Board members and staff discussed process and timing. Buller reviewed statutory dates in the Fiscal Control Act and recommended that board members focus on the largest budget drivers—personnel, contracts and vendor commitments—rather than minute line-item detail. Ashley (the district CFO) clarified how the state held districts harmless in one year and explained why several ADM figures may appear different in state reports versus district end-of-year counts.

Barnes said she plans to present her superintendent budget priorities during the meeting and to deliver a proposed budget to the board in time to submit to county commissioners on April 15, with the statutory mayoral/county deadlines discussed. She repeatedly emphasized the need for measurable data points tied to any new investment so the district can report outcomes to county commissioners and the public.

Votes at a glance
- Motion to approve the agenda: passed (4–0). (Motion and second not specified in the record; outcome recorded as approved.)
- Motion to adjourn: passed by voice vote (motion seconded by Pat Bradford; outcome approved).
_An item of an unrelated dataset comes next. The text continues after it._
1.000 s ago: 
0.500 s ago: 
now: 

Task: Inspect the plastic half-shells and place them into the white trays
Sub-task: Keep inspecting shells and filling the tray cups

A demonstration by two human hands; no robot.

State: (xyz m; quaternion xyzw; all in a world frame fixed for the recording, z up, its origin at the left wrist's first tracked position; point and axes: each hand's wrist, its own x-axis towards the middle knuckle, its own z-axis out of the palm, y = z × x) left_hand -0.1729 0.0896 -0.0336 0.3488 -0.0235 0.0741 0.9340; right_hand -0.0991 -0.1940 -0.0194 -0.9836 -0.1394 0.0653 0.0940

What this means going forward
The superintendent will bring a prioritized, measurable budget request focused on safety and one additional school-specific position per school to the board; those requests will be framed as outcome-driven and, where possible, time-limited (two years) so the district can measure impact and pursue longer-term funding. Staff and the consultant recommended board emphasis on strategic priorities and fund-balance targets as the district prepares to present to county commissioners.

Quotes (selected)
- Aaron Buller, school operations specialist: "85% of every dollar you spend in a school system budget goes to salary benefits."
- Superintendent Dr. Barnes: "This is the first year in 5 years that we have not touched our fund balance and it affected children."

Background and context
Buller reviewed how North Carolina's allotment and funding process differs from weighted-student formulas used elsewhere, noted frequent state budget revisions and described the administrative reporting burden districts face. Board members asked for copies of the district and state allotment formulas and for a clear timeline of upcoming budget deliverables. Staff said they will provide those materials at the next budget work session.

Ending
Board members and staff agreed to continue the conversation in follow-up budget work sessions and to use measurable, school-level goals to justify any new county funding requests. The session concluded with procedural actions to approve the agenda and adjourn.